Ex-Facebook manager alleges social network fed Capitol riot: A former Facebook employee went public on CBS’s 60 Minutes as the whistleblower behind a trove of internal company research that informed a Wall Street Journal investigative series. Frances Haugen, a former product manager for Facebook, alleged that the company made a money-making move to turn off safeguards designed to thwart misinformation and rabble-rousing after Donald Trump lost the 2020 presidential election to Joe Biden. She alleged that this contributed to the deadly Jan. 6 riot at the U.S. Capitol.

New rules in Quebec would enhance investigative powers of province’s language watchdog: Quebec’s proposed overhaul to its language rules – the most ambitious in nearly half a century – is raising alarm among many businesses that expanded search-and-seizure powers for language inspectors could lead to baseless probes that compromise sensitive information. Under Bill 96, Quebec’s language-enforcement agency would receive enhanced investigative powers. The bill would allow inspectors to go “at any reasonable hour” into places where they believe language infringements might have taken place, whereas current law limits searches to business hours.

Nobel Prize in Medicine goes to U.S. scientists David Julius and Ardem Patapoutian won for discoveries of receptors for temperature and touch that could pave the way for new painkillers, the award-giving body said on Monday.

No return to ‘uncontrolled immigration’ amid fuel, food shortage, Boris Johnson says: British Prime Minister Boris Johnson on Sunday said he would not return to “uncontrolled immigration” to address the persistent fuel shortage, suggesting that there would be some growing pains as the country adjusts to life post-Brexit. Those remarks were the closest Johnson has come to admitting that Britain’s divorce from the EU had contributed to strains in supply chains and the labour force.
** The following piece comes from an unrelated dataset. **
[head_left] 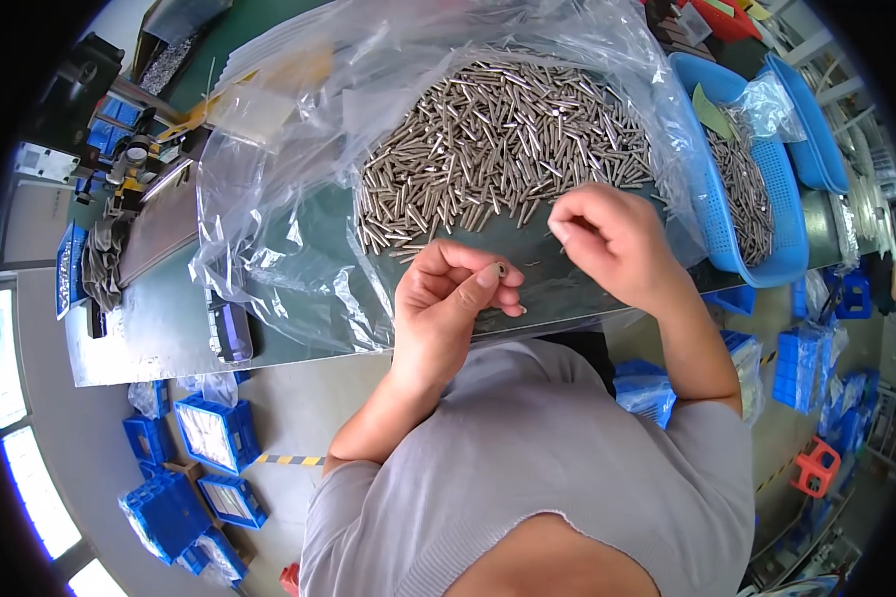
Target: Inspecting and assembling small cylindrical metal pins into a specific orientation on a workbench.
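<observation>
A wide heap of small metal pins (508,129) lies on a clear plastic sheet (279,199) spread over the green worktable (299,323). My left hand (443,303) is just in front of the heap, with thumb and forefinger pinched on a metal pin whose round end shows at the thumb tip. The other fingers of that hand are curled. To its right, my right hand (612,244) hovers at the heap's near edge, fingers bent together with the tips pointing left. Whatever sits between those fingertips is hidden or too small to name.
A blue basket (791,214) with more pins stands right of the heap, with a second blue basket (816,149) beside it. Machine equipment (134,154) stands at far left. A dark phone-like object (231,333) lies at the table's front edge. Blue crates (169,512) and a red stool (816,466) are on the floor.
</observation>
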The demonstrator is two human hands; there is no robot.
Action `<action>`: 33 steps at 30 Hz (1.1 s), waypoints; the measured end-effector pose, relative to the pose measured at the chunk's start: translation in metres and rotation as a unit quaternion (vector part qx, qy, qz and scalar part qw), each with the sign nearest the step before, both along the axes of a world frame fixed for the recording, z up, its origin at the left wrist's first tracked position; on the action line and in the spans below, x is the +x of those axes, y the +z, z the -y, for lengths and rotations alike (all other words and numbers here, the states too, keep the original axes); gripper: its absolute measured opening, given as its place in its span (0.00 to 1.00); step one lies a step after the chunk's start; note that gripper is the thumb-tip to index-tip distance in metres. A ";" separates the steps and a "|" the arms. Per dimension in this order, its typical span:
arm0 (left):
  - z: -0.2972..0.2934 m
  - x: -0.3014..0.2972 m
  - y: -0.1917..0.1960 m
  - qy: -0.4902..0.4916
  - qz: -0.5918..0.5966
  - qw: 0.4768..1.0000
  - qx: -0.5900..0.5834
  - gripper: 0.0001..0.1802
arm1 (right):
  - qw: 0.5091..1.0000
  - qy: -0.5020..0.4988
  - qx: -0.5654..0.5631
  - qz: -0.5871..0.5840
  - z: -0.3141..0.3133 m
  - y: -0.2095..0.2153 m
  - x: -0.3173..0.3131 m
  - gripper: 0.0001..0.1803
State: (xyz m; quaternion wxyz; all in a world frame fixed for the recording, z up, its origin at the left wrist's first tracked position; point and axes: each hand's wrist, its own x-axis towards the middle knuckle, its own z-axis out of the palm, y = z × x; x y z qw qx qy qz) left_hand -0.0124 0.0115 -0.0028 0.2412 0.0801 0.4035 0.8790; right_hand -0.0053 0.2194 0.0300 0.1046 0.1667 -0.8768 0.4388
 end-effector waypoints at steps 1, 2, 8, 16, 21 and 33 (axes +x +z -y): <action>0.000 0.000 0.001 0.000 0.000 1.000 -0.001 0.01 | 0.985 -0.014 -0.133 0.107 -0.001 0.000 0.005 0.04; -0.002 0.001 0.002 -0.011 0.011 1.000 -0.001 0.01 | 0.985 -0.015 -0.135 0.106 0.001 0.002 0.009 0.04; -0.006 0.004 0.004 -0.040 0.050 0.998 0.008 0.03 | 0.907 0.074 -0.368 0.193 0.018 0.005 0.015 0.04; -0.004 0.005 0.002 -0.041 0.059 0.997 0.021 0.04 | 0.916 0.067 -0.360 0.165 0.021 0.001 0.016 0.04; -0.005 0.006 0.002 -0.047 0.079 0.995 0.042 0.04 | 0.935 0.050 -0.321 0.141 0.026 -0.006 0.017 0.03; -0.005 0.007 0.004 -0.024 0.051 0.998 0.001 0.02 | 0.879 0.101 -0.371 0.283 0.024 -0.003 0.012 0.05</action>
What makes a city a city, officially? Kelowna and Sudbury might be in for a surprise: If a UN-backed definition of what qualifies as a city had any legal standing, Kelowna, B.C., and Sudbury, Ont., which see themselves as cities, wouldn’t make the cut. Beyond ruffling some feathers, the demotion of these cities in the eyes of the international community raises a larger philosophical question: what is a city?

Listen to The Decibel: SIM swapping, port fraud and the dangers to your identity: In 2018, The Globe’s Alexandra Posadzki, who covers the telecom industry, found out her phone was hacked via a scam known as SIM swapping. This tactic allowed the hacker to assume her identity in correspondence with her friends and family. Posadzki shares what she learned from the ordeal, including why she had to file an access-to-information request to get a glimpse into how common these types of attacks are in Canada.


MORNING MARKETS

Inflation, Evergrande weigh on global shares: World stocks were on the back foot on Monday and the U.S. dollar stayed close to one-year highs on concerns that higher inflation, supply shortages and China’s property sector problems would put global economic recovery at risk. China’s Evergrande halted trading of its shares amid news it had missed another key bond interest payment and was in talks to sell its property management unit. Just after 5:30 a.m. ET, Britain’s FTSE 100 edged up 0.12 per cent while Germany’s DAX slid 0.05 per cent. France’s CAC 40 was flat. In Asia, Japan’s Nikkei fell 1.13 per cent. Hong Kong’s Hang Seng slid 2.19 per cent. New York futures were lower. The Canadian dollar was trading at 79.28 US cents.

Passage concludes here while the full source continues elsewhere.